Literature DB >> 9247197

Clusterin/ApoJ expression is associated with neuronal apoptosis in the olfactory mucosa of the adult mouse.

D Michel1, E Moyse, A Trembleau, F Jourdan, G Brun.   

Abstract

The molecular events orchestrating neuronal degeneration and regeneration remain poorly understood. Attempts at identifying genes specifically expressed during these processes, have constantly led to the (re)isolation of the clusterin/ApoJ gene, whose expression is highly reactive to injury in a wide variety of tissues.
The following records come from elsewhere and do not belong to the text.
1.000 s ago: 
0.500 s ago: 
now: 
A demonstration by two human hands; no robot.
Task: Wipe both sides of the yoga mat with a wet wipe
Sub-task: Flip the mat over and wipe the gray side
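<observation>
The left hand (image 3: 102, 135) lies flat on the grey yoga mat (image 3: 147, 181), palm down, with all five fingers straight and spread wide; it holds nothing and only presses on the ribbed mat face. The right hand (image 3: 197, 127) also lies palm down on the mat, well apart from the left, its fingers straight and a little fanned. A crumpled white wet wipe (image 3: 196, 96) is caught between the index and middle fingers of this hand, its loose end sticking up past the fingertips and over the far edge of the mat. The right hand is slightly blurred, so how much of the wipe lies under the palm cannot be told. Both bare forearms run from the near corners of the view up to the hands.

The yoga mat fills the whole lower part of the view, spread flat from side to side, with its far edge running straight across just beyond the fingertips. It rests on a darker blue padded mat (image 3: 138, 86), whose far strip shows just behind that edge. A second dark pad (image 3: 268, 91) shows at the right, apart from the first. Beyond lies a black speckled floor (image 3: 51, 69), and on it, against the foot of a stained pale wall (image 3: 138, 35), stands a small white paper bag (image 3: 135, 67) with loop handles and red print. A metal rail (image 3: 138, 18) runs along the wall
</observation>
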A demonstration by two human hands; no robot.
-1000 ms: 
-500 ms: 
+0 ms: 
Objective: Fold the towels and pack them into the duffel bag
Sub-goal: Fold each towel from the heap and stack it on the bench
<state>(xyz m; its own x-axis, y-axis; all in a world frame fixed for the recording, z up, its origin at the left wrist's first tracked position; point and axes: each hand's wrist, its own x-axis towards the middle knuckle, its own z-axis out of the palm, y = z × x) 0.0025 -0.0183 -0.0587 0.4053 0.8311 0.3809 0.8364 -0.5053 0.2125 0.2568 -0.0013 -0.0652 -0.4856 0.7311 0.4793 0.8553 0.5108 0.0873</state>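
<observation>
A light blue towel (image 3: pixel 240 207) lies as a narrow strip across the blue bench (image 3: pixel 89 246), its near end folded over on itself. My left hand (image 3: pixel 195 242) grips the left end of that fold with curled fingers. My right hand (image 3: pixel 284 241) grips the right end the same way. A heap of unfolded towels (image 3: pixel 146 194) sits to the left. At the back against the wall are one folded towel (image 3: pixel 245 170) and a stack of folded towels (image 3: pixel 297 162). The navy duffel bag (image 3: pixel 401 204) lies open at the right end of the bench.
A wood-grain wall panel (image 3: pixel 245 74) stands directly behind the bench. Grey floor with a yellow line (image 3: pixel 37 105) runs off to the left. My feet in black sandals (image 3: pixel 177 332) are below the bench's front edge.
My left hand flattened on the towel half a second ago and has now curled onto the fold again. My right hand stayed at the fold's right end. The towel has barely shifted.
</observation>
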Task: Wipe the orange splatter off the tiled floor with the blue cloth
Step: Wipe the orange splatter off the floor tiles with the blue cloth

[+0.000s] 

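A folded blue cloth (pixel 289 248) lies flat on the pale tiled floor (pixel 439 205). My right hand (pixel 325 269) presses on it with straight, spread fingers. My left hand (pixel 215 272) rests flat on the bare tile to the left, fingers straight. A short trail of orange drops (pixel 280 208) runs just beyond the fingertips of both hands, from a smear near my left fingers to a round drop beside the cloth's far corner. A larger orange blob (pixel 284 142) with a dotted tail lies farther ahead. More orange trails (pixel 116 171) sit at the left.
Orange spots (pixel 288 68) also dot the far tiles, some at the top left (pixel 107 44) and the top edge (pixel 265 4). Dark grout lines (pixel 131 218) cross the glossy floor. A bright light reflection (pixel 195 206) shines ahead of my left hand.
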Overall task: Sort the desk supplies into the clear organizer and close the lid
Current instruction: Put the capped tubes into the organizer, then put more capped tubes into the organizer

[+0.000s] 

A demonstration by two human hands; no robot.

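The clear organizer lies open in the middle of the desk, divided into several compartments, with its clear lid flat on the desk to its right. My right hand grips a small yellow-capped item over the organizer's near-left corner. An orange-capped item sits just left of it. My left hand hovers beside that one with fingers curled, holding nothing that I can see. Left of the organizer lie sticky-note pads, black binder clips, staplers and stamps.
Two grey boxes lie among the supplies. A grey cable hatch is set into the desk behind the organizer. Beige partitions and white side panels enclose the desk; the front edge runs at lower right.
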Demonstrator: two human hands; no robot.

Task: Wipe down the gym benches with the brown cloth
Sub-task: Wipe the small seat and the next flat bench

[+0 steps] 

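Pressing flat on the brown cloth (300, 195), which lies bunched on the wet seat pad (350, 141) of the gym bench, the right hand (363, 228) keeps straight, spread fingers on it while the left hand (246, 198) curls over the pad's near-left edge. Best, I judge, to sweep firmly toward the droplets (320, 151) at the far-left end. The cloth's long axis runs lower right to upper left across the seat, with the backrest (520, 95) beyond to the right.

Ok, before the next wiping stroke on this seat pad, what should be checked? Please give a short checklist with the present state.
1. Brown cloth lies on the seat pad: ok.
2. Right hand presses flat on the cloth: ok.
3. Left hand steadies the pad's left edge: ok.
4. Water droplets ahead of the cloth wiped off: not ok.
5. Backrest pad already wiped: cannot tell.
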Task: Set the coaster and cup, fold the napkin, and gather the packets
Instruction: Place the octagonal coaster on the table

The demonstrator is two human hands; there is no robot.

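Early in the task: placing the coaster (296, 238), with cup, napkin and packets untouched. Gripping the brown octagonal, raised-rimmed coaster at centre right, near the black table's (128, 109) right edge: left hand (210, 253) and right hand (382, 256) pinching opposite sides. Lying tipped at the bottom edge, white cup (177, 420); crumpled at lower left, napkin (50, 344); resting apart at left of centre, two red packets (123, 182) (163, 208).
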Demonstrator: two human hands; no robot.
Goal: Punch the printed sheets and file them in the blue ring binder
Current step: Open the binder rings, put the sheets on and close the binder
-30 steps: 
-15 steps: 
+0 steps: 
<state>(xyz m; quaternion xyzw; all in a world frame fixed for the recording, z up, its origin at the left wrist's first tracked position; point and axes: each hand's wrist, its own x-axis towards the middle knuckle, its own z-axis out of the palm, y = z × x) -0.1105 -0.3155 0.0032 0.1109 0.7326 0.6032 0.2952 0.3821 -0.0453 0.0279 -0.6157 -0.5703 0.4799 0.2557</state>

To get insight into the function of clusterin in neuron loss, we have assessed in detail the clusterin gene expression in an experimental model of neurodegeneration, using the peripheral olfactory system of adult mouse. The sensory neurons of olfactory nasal mucosa can be massively induced to degenerate in vivo, by surgical removal of their only synaptic target: the olfactory bulb. We have previously shown that this neuron loss results from a near-synchronized induction of apoptosis genetic programs. We present here evidence that clusterin gene expression is tightly correlated to the onset of neuronal apoptoses in lesioned olfactory mucosae. The simultaneous preparation of DNA and RNA from the same tissue samples reveals that a strong clusterin mRNA accumulation coincides with the wave of nucleosome-sized DNA fragmentation. However, double detection of apoptotic nuclei by the TUNEL method and of clusterin messengers by in situ hybridization revealed that the clusterin gene expression is not induced in dying neurons, but in the glial sheath surrounding the axon bundles of degenerating olfactory neurons. Clusterin immunocytochemistry reveals that the clusterin protein accumulates not only in these producing cells, but also in the olfactory epithelium, suggesting the possibility of clusterin internalization by cells located at a distance from the synthesis loci. In view of this localization and of the activities of the clusterin protein reported so far, possible functions of clusterin in nervous plasticity are discussed.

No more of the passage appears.